> **What to do**
In full and without change, retype the records.

> **The input**

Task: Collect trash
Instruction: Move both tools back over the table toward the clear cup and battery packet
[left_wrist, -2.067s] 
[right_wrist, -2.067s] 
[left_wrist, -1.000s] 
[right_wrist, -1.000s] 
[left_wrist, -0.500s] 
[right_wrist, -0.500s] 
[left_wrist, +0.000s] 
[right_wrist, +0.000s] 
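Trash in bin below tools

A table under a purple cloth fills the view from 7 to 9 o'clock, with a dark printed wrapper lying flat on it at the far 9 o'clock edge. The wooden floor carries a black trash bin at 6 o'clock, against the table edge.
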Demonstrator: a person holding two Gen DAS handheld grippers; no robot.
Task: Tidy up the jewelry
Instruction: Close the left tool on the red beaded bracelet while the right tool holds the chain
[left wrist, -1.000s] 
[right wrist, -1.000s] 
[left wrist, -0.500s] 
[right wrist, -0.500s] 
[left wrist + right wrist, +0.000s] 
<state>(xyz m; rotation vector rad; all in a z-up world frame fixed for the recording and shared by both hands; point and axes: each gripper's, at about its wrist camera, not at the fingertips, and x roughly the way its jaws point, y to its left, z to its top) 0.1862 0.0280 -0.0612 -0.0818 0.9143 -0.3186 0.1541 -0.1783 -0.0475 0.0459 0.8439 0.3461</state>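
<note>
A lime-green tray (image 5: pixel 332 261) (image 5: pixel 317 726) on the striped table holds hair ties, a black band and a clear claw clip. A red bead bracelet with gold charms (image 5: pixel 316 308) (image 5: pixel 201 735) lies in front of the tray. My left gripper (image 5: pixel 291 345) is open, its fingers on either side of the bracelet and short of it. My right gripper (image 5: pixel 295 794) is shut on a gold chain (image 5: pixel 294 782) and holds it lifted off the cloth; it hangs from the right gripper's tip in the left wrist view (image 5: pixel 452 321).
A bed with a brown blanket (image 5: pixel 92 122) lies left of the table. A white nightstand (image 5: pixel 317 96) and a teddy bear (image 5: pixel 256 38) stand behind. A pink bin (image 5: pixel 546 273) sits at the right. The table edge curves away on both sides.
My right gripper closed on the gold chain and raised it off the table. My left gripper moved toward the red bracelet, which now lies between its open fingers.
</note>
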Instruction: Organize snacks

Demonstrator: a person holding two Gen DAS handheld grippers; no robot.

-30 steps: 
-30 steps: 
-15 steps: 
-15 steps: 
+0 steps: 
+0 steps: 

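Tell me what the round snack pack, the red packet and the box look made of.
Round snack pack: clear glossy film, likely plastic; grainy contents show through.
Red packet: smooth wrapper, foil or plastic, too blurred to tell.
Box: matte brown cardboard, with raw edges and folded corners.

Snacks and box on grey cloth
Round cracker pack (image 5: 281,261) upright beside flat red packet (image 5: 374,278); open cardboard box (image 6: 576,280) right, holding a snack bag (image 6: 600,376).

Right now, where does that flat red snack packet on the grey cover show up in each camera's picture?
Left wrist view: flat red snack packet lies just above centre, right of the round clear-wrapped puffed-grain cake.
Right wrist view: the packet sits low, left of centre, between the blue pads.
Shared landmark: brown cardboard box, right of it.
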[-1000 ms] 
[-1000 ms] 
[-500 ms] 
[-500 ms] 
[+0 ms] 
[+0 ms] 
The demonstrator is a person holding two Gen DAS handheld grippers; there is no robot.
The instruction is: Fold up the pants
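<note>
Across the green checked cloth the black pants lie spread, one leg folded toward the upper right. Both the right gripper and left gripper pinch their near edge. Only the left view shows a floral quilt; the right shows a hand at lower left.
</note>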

> **Reply**
Task: Collect trash
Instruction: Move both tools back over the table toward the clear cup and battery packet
[left_wrist, -2.067s] 
[right_wrist, -2.067s] 
[left_wrist, -1.000s] 
[right_wrist, -1.000s] 
[left_wrist, -0.500s] 
[right_wrist, -0.500s] 
[left_wrist, +0.000s] 
[right_wrist, +0.000s] 
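Trash in bin below tools

A table under a purple cloth fills the view from 7 to 9 o'clock, with a dark printed wrapper lying flat on it at the far 9 o'clock edge. The wooden floor carries a black trash bin at 6 o'clock, against the table edge.
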Demonstrator: a person holding two Gen DAS handheld grippers; no robot.
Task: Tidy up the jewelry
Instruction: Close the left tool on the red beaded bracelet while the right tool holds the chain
[left wrist, -1.000s] 
[right wrist, -1.000s] 
[left wrist, -0.500s] 
[right wrist, -0.500s] 
[left wrist + right wrist, +0.000s] 
<state>(xyz m; rotation vector rad; all in a z-up world frame fixed for the recording and shared by both hands; point and axes: each gripper's, at about its wrist camera, not at the fingertips, and x roughly the way its jaws point, y to its left, z to its top) 0.1862 0.0280 -0.0612 -0.0818 0.9143 -0.3186 0.1541 -0.1783 -0.0475 0.0459 0.8439 0.3461</state>
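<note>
A lime-green tray (image 5: pixel 332 261) (image 5: pixel 317 726) on the striped table holds hair ties, a black band and a clear claw clip. A red bead bracelet with gold charms (image 5: pixel 316 308) (image 5: pixel 201 735) lies in front of the tray. My left gripper (image 5: pixel 291 345) is open, its fingers on either side of the bracelet and short of it. My right gripper (image 5: pixel 295 794) is shut on a gold chain (image 5: pixel 294 782) and holds it lifted off the cloth; it hangs from the right gripper's tip in the left wrist view (image 5: pixel 452 321).
A bed with a brown blanket (image 5: pixel 92 122) lies left of the table. A white nightstand (image 5: pixel 317 96) and a teddy bear (image 5: pixel 256 38) stand behind. A pink bin (image 5: pixel 546 273) sits at the right. The table edge curves away on both sides.
My right gripper closed on the gold chain and raised it off the table. My left gripper moved toward the red bracelet, which now lies between its open fingers.
</note>
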Instruction: Organize snacks

Demonstrator: a person holding two Gen DAS handheld grippers; no robot.

-30 steps: 
-30 steps: 
-15 steps: 
-15 steps: 
+0 steps: 
+0 steps: 

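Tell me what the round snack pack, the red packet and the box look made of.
Round snack pack: clear glossy film, likely plastic; grainy contents show through.
Red packet: smooth wrapper, foil or plastic, too blurred to tell.
Box: matte brown cardboard, with raw edges and folded corners.

Snacks and box on grey cloth
Round cracker pack (image 5: 281,261) upright beside flat red packet (image 5: 374,278); open cardboard box (image 6: 576,280) right, holding a snack bag (image 6: 600,376).

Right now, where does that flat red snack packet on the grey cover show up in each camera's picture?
Left wrist view: flat red snack packet lies just above centre, right of the round clear-wrapped puffed-grain cake.
Right wrist view: the packet sits low, left of centre, between the blue pads.
Shared landmark: brown cardboard box, right of it.
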[-1000 ms] 
[-1000 ms] 
[-500 ms] 
[-500 ms] 
[+0 ms] 
[+0 ms] 
The demonstrator is a person holding two Gen DAS handheld grippers; there is no robot.
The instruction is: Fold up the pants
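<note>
Across the green checked cloth the black pants lie spread, one leg folded toward the upper right. Both the right gripper and left gripper pinch their near edge. Only the left view shows a floral quilt; the right shows a hand at lower left.
</note>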

What the exercise required is now complete.